--- INSTRUCTIONS FOR THE TASK ---
Read the data and repeat all of it exactly.

(Saved data entries)
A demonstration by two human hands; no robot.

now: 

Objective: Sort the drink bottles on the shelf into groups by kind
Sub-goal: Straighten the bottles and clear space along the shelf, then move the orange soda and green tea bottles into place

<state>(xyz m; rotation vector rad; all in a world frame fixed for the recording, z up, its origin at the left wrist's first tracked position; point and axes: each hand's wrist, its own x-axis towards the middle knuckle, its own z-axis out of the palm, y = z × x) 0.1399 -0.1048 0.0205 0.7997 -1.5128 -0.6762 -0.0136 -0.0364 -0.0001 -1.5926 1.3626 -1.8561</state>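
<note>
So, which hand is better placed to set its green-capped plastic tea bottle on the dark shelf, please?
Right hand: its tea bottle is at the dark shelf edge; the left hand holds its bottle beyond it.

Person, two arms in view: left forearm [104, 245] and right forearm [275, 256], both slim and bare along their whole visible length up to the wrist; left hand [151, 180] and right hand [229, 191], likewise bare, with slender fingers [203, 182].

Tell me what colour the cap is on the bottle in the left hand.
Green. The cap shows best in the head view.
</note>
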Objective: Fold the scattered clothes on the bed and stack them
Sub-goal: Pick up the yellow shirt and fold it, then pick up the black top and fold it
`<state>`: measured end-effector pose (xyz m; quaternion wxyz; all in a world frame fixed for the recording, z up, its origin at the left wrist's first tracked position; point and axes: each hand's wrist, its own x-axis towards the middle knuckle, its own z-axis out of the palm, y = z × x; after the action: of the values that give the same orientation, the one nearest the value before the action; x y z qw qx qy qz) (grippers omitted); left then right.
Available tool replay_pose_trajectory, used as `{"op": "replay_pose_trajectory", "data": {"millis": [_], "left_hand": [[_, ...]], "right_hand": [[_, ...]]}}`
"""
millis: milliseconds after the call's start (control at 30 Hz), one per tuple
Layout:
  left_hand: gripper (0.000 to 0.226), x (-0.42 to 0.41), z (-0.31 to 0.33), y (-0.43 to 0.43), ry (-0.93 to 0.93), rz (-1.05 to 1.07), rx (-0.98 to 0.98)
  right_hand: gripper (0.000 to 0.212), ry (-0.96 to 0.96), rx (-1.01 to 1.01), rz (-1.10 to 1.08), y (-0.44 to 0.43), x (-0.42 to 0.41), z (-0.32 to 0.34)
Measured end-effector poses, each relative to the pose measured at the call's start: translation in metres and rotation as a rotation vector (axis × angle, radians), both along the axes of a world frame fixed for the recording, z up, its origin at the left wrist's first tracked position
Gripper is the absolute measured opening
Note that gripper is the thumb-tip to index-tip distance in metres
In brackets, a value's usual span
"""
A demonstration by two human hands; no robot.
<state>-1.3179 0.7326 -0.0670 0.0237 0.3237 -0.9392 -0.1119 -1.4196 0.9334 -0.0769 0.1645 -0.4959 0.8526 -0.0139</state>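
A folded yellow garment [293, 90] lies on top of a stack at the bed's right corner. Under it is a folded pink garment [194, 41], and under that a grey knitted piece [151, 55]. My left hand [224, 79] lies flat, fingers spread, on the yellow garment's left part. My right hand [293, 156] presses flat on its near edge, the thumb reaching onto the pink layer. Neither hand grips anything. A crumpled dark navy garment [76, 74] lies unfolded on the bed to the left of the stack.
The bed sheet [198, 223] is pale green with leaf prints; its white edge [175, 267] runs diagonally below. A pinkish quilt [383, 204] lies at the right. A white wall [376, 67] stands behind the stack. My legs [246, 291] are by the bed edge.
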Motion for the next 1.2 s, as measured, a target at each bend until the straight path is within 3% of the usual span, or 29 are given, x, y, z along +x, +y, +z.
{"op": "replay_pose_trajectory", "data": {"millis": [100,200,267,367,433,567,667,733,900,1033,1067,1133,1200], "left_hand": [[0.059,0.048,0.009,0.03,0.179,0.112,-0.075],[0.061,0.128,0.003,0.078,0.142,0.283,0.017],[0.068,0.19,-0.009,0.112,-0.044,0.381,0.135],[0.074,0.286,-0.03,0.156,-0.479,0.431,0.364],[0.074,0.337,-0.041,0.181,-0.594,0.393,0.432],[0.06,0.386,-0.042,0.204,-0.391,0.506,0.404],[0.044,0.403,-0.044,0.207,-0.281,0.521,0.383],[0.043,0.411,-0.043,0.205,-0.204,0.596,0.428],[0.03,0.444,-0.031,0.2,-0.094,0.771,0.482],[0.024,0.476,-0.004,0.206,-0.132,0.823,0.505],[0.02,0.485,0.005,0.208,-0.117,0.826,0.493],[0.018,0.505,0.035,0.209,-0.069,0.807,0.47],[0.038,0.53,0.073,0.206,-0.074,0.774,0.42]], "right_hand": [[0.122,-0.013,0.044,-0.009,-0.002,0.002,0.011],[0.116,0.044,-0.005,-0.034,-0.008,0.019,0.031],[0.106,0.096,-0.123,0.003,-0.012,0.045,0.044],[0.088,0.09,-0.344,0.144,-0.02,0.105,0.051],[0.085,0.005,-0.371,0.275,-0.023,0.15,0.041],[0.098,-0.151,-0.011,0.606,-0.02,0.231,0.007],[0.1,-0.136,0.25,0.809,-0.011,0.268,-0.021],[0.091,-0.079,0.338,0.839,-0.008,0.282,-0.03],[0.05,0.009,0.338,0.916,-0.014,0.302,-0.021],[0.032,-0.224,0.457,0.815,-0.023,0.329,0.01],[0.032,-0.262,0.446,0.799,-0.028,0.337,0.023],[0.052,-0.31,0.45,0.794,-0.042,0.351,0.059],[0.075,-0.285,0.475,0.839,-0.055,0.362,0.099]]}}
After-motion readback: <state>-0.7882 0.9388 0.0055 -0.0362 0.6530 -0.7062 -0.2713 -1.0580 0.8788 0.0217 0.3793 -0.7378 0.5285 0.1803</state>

--- TASK OUTPUT ---
A demonstration by two human hands; no robot.

now: 

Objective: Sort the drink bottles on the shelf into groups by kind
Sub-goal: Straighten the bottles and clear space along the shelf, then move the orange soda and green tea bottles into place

<state>(xyz m; rotation vector rad; all in a world frame fixed for the recording, z up, its origin at the left wrist's first tracked position; point and axes: each hand's wrist, its own x-axis towards the middle knuckle, its own z-axis out of the palm, y = z × x) 0.1399 -0.1048 0.0205 0.7997 -1.5128 -0.6762 -0.0136 -0.0364 -0.0001 -1.5926 1.3626 -1.8561</state>
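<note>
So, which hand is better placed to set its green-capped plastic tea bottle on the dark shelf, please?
Right hand: its tea bottle is at the dark shelf edge; the left hand holds its bottle beyond it.

Person, two arms in view: left forearm [104, 245] and right forearm [275, 256], both slim and bare along their whole visible length up to the wrist; left hand [151, 180] and right hand [229, 191], likewise bare, with slender fingers [203, 182].

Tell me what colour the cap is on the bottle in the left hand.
Green. The cap shows best in the head view.
</note>
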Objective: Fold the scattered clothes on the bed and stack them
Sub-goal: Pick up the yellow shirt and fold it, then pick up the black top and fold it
`<state>`: measured end-effector pose (xyz m; quaternion wxyz; all in a world frame fixed for the recording, z up, its origin at the left wrist's first tracked position; point and axes: each hand's wrist, its own x-axis towards the middle knuckle, its own z-axis out of the palm, y = z × x; after the action: of the values that give the same orientation, the one nearest the value before the action; x y z qw qx qy qz) (grippers omitted); left then right.
Available tool replay_pose_trajectory, used as `{"op": "replay_pose_trajectory", "data": {"millis": [_], "left_hand": [[_, ...]], "right_hand": [[_, ...]]}}`
"""
millis: milliseconds after the call's start (control at 30 Hz), one per tuple
Layout:
  left_hand: gripper (0.000 to 0.226), x (-0.42 to 0.41), z (-0.31 to 0.33), y (-0.43 to 0.43), ry (-0.93 to 0.93), rz (-1.05 to 1.07), rx (-0.98 to 0.98)
  right_hand: gripper (0.000 to 0.212), ry (-0.96 to 0.96), rx (-1.01 to 1.01), rz (-1.10 to 1.08), y (-0.44 to 0.43), x (-0.42 to 0.41), z (-0.32 to 0.34)
Measured end-effector poses, each relative to the pose measured at the call's start: translation in metres and rotation as a rotation vector (axis × angle, radians), both along the axes of a world frame fixed for the recording, z up, its origin at the left wrist's first tracked position
Gripper is the absolute measured opening
Note that gripper is the thumb-tip to index-tip distance in metres
In brackets, a value's usual span
"""
A demonstration by two human hands; no robot.
<state>-1.3179 0.7326 -0.0670 0.0237 0.3237 -0.9392 -0.1119 -1.4196 0.9334 -0.0769 0.1645 -0.4959 0.8526 -0.0139</state>
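A folded yellow garment [293, 90] lies on top of a stack at the bed's right corner. Under it is a folded pink garment [194, 41], and under that a grey knitted piece [151, 55]. My left hand [224, 79] lies flat, fingers spread, on the yellow garment's left part. My right hand [293, 156] presses flat on its near edge, the thumb reaching onto the pink layer. Neither hand grips anything. A crumpled dark navy garment [76, 74] lies unfolded on the bed to the left of the stack.
The bed sheet [198, 223] is pale green with leaf prints; its white edge [175, 267] runs diagonally below. A pinkish quilt [383, 204] lies at the right. A white wall [376, 67] stands behind the stack. My legs [246, 291] are by the bed edge.
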Motion for the next 1.2 s, as measured, a target at each bend until the straight path is within 3% of the usual span, or 29 are given, x, y, z along +x, +y, +z.
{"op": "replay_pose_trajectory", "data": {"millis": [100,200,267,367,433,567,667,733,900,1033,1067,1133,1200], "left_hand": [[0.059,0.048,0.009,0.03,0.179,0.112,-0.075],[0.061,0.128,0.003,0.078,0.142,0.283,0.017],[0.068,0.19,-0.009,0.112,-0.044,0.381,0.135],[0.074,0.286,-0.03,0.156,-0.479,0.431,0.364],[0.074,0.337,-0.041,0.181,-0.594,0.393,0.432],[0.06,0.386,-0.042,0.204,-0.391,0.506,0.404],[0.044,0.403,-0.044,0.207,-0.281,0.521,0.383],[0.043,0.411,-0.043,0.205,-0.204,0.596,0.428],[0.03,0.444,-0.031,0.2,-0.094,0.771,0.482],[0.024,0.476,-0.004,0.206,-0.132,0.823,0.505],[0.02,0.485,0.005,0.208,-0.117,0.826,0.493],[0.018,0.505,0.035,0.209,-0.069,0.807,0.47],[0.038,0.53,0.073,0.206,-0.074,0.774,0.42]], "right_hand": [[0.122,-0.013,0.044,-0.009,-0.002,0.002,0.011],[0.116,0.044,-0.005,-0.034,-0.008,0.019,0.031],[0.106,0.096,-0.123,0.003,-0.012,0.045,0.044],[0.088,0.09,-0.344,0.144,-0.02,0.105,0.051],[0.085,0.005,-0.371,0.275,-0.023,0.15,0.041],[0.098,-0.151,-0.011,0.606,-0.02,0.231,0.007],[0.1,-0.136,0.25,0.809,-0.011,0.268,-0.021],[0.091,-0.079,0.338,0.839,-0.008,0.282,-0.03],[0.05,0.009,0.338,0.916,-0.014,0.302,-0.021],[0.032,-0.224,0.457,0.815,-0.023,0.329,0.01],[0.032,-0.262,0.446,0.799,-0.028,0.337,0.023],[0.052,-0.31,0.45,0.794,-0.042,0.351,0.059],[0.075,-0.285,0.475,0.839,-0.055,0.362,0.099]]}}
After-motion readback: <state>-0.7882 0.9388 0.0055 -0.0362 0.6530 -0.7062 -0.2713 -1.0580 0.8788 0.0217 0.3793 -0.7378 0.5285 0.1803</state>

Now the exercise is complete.